Il fenomeno dei “Brainrot” è una delle manifestazioni più recenti e significative di come il contenuto online si sia trasformato in una merce, in una forma di capitale simbolico ma anche materiale. Come spiega la giornalista, “i Brainrot – ibridi nonsense generati dall’intelligenza artificiale che hanno invaso i social – non sono solo un’estetica, ma un nuovo business”. Un’osservazione, che pone al centro dell’attenzione la metamorfosi del digitale da luogo di espressione a vera e propria fabbrica dell’attenzione, dove l’irrazionale e il grottesco diventano strumenti di monetizzazione.
Il termine “brain rot”, dichiarato parola dell’anno 2024 dalla Oxford University Press, viene tradotto come “marciume cerebrale”. È un’espressione forte, che “indica l’effetto logorante provocato dalla fruizione continua di contenuti digitali ripetitivi, demenziali o poco stimolanti”. Ma è anche, come sottolinea l’articolo, una descrizione efficace dei contenuti stessi: paradossalmente, ciò che ci aliena è ciò a cui partecipiamo con più fervore.

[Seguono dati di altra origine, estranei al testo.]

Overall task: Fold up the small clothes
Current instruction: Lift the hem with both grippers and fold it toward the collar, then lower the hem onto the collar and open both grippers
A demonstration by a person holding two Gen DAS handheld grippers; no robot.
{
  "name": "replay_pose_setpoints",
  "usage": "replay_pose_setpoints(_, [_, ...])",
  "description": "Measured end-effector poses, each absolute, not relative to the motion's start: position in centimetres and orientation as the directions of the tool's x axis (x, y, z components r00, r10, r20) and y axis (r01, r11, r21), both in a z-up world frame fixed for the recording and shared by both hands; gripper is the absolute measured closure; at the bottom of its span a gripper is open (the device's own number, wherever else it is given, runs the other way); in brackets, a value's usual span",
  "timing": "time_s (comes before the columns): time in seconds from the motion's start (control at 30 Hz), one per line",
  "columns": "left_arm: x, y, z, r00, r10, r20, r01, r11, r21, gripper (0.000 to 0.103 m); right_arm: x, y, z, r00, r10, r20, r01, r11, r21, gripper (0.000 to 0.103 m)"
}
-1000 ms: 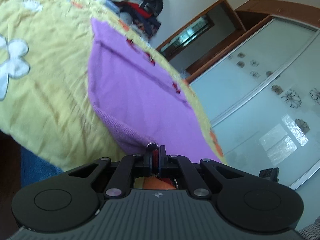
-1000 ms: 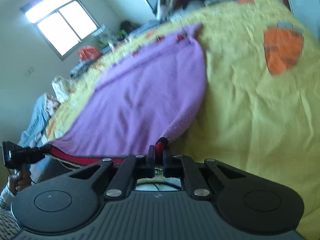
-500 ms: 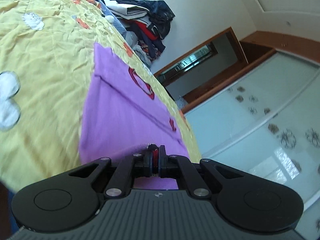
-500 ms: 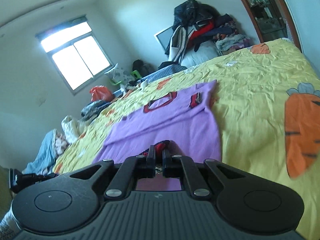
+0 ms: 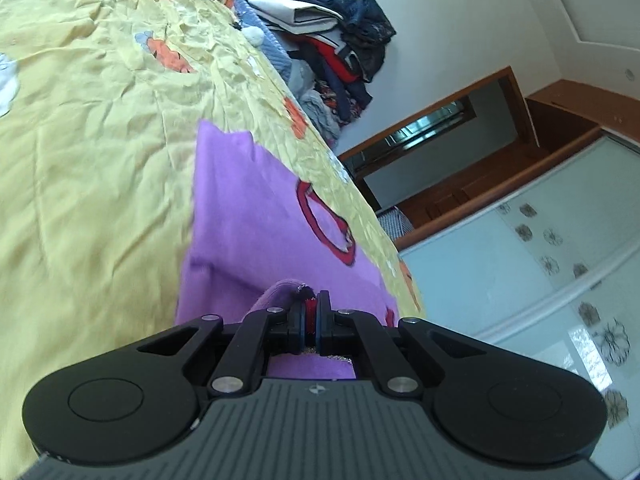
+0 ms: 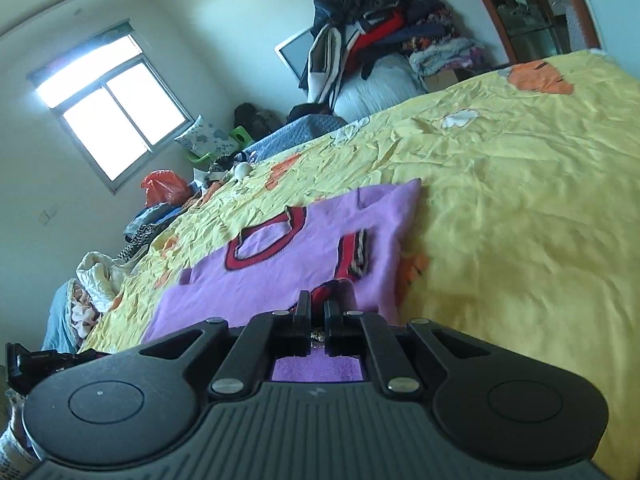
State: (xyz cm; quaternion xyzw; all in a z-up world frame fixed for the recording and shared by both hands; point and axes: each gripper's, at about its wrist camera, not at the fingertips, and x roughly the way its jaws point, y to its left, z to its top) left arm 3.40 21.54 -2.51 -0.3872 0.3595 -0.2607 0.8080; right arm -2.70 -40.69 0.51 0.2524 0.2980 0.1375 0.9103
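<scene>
A small purple sweater (image 5: pixel 256 216) with red trim lies on the yellow bed sheet (image 5: pixel 88 184). Its red neckline ring (image 5: pixel 326 224) faces up. My left gripper (image 5: pixel 310 304) is shut on the sweater's red-edged hem, which bunches up over the fingers. In the right wrist view the same purple sweater (image 6: pixel 280 276) spreads ahead, with the neckline (image 6: pixel 266 240) and a red striped cuff (image 6: pixel 354 254) showing. My right gripper (image 6: pixel 316 306) is shut on the hem too, a fold of red and purple cloth pinched at its tips.
A heap of clothes (image 6: pixel 372 28) is piled at the head of the bed (image 5: pixel 336 48). More clothes and a red bag (image 6: pixel 164 188) lie by the window side. Mirrored wardrobe doors (image 5: pixel 540 264) stand on the other side. The yellow sheet (image 6: pixel 520 208) stretches wide to the right.
Both grippers have carried the hem forward over the sweater toward its neckline. The visible purple area ahead is shorter, and the neckline and cuff have come close to the fingertips.
</scene>
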Motion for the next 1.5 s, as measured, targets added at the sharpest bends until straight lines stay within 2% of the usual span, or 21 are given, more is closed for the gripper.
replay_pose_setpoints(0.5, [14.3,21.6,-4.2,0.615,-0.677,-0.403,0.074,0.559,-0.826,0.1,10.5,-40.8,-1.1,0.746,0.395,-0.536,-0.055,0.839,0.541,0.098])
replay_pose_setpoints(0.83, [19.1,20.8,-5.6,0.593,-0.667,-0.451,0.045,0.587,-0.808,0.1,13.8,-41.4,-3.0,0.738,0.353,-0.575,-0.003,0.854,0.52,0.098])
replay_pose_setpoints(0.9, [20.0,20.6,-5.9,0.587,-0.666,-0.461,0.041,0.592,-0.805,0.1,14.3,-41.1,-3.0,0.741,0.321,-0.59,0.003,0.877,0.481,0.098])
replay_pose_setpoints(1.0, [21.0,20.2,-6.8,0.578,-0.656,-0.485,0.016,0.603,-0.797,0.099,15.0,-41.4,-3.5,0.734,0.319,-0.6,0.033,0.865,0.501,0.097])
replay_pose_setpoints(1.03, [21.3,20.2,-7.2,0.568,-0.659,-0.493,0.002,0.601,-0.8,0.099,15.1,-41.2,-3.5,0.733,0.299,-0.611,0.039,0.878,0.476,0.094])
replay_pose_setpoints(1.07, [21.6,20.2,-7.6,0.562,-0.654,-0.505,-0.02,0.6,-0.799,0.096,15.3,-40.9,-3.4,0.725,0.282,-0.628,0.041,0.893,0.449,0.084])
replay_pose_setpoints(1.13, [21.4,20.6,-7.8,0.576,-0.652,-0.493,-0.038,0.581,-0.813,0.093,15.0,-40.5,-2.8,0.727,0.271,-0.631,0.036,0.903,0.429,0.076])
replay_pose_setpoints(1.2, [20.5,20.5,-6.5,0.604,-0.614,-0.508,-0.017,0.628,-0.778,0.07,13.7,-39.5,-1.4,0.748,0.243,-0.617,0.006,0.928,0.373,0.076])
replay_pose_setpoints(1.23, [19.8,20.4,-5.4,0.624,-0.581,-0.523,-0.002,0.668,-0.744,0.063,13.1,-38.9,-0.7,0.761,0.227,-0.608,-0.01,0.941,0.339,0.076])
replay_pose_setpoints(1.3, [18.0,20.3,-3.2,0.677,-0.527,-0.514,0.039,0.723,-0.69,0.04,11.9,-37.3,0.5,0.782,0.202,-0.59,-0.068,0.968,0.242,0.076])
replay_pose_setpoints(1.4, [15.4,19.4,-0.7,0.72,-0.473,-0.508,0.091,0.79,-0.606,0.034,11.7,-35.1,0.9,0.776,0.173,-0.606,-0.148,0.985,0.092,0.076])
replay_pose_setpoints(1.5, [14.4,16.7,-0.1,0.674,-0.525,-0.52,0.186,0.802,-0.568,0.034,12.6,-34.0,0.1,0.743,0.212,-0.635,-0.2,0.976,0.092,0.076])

Un aspetto particolarmente rilevante è la nascita di un’economia parallela, definita “Brainrot Economy”. “Diversi creator vendono prompt, video lezioni, guide PDF e accessi a community riservate che promettono la formula magica per ‘esplodere’ sui social”. È il trionfo della vetrinizzazione dell’identità, un concetto chiave della sociologia contemporanea. In un’era sempre più orientata alla performance e alla visibilità, anche la creazione di contenuti privi di senso trova spazio purché porti engagement, visibilità e, soprattutto, profitto.
Elisabetta Rosso evidenzia che “molti creator non si limitano a pubblicare, ma monetizzano i contenuti”. È il passaggio cruciale: l’arte dell’assurdo si trasforma in mercato, la creatività in impresa. “Online ci sono PDF-guida da 35 euro su come costruire il proprio universo ‘Brainrot’ e sfondare su TikTok”. In altri casi, “creator come Fusion Boy propongono lezioni video a 70 euro”. Non è un caso isolato. Alcuni raccontano di aver venduto “decine di corsi al giorno in pochi mesi”. La produzione di contenuti surreali non è più solo un gioco, ma un’attività imprenditoriale.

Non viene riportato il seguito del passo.